◆ DATA BLOCK ◆

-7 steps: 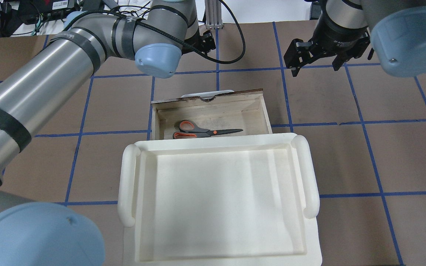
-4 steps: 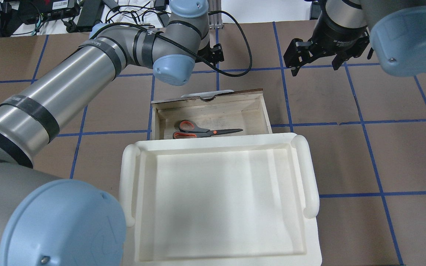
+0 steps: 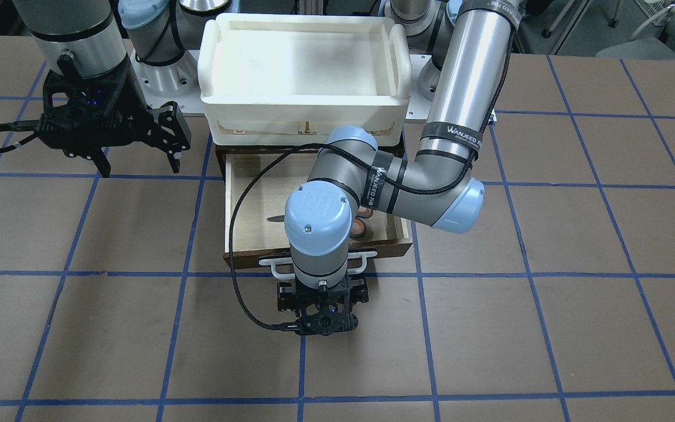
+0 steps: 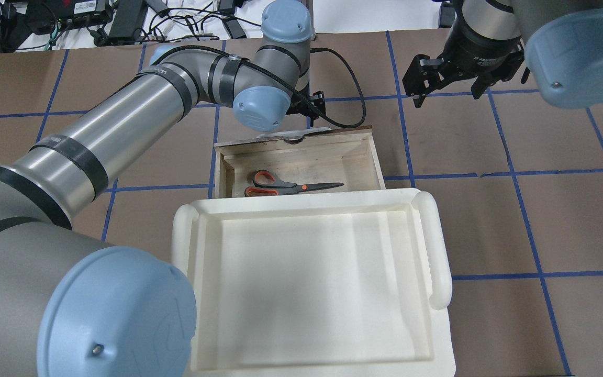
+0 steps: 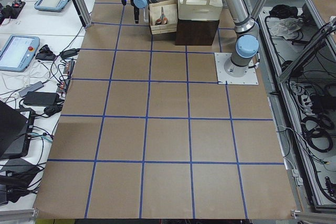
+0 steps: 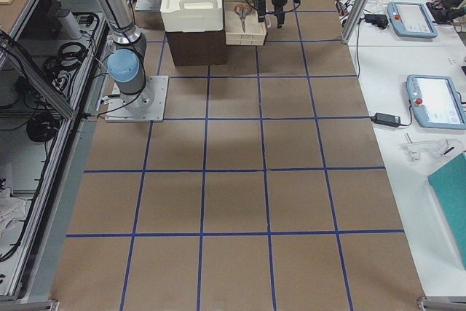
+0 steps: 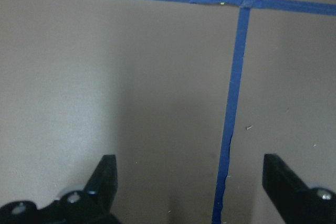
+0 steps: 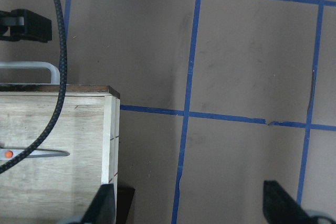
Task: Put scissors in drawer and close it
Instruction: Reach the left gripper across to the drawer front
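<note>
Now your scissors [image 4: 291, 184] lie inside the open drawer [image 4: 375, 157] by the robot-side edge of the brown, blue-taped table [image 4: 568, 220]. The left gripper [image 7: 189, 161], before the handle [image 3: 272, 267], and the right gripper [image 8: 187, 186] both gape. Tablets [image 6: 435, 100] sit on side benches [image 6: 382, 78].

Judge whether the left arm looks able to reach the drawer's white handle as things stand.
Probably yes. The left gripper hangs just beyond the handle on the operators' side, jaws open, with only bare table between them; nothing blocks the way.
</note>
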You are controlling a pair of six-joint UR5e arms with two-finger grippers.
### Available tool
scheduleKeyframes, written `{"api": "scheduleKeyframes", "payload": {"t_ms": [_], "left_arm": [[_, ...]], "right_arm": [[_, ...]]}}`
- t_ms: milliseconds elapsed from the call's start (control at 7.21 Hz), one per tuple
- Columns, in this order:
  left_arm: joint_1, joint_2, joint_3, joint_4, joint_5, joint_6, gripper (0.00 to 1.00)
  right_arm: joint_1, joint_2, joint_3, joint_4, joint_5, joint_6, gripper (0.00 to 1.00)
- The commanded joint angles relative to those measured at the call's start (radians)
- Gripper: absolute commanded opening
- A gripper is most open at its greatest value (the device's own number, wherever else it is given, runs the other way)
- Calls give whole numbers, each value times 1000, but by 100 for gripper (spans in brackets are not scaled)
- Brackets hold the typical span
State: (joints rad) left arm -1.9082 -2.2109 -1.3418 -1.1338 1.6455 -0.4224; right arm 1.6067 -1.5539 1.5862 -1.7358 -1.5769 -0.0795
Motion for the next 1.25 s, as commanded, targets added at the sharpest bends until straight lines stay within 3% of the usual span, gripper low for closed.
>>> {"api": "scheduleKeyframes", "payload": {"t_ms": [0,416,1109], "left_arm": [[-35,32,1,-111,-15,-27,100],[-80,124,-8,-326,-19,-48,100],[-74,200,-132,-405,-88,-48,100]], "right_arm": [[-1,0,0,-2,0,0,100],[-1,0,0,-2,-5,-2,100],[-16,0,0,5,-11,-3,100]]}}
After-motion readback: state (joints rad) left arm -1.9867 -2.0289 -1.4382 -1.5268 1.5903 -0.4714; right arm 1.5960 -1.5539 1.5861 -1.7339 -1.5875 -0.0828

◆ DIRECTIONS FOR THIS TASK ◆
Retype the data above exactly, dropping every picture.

◆ WRITTEN RESPONSE ◆
-7 steps: 
-4 steps: 
+0 steps: 
+0 steps: 
+0 steps: 
+0 steps: 
+0 steps: 
+0 steps: 
Task: Put scissors in drawer and close it
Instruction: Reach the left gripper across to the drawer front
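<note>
Now your scissors [image 4: 291, 184] lie inside the open drawer [image 4: 375, 157] by the robot-side edge of the brown, blue-taped table [image 4: 568, 220]. The left gripper [image 7: 189, 161], before the handle [image 3: 272, 267], and the right gripper [image 8: 187, 186] both gape. Tablets [image 6: 435, 100] sit on side benches [image 6: 382, 78].

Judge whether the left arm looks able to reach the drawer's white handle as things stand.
Probably yes. The left gripper hangs just beyond the handle on the operators' side, jaws open, with only bare table between them; nothing blocks the way.
</note>
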You are controlling a pair of six-joint UR5e arms with two-finger grippers.
### Available tool
scheduleKeyframes, written `{"api": "scheduleKeyframes", "payload": {"t_ms": [_], "left_arm": [[_, ...]], "right_arm": [[_, ...]]}}`
- t_ms: milliseconds elapsed from the call's start (control at 7.21 Hz), one per tuple
- Columns, in this order:
  left_arm: joint_1, joint_2, joint_3, joint_4, joint_5, joint_6, gripper (0.00 to 1.00)
  right_arm: joint_1, joint_2, joint_3, joint_4, joint_5, joint_6, gripper (0.00 to 1.00)
- The commanded joint angles relative to those measured at the call's start (radians)
- Gripper: absolute commanded opening
- A gripper is most open at its greatest value (the device's own number, wherever else it is given, runs the other way)
- Calls give whole numbers, each value times 1000, but by 100 for gripper (spans in brackets are not scaled)
- Brackets hold the typical span
State: (joints rad) left arm -1.9082 -2.2109 -1.3418 -1.1338 1.6455 -0.4224; right arm 1.6067 -1.5539 1.5862 -1.7358 -1.5769 -0.0795
Motion for the next 1.25 s, as commanded, targets added at the sharpest bends until straight lines stay within 3% of the usual span, gripper low for closed.
>>> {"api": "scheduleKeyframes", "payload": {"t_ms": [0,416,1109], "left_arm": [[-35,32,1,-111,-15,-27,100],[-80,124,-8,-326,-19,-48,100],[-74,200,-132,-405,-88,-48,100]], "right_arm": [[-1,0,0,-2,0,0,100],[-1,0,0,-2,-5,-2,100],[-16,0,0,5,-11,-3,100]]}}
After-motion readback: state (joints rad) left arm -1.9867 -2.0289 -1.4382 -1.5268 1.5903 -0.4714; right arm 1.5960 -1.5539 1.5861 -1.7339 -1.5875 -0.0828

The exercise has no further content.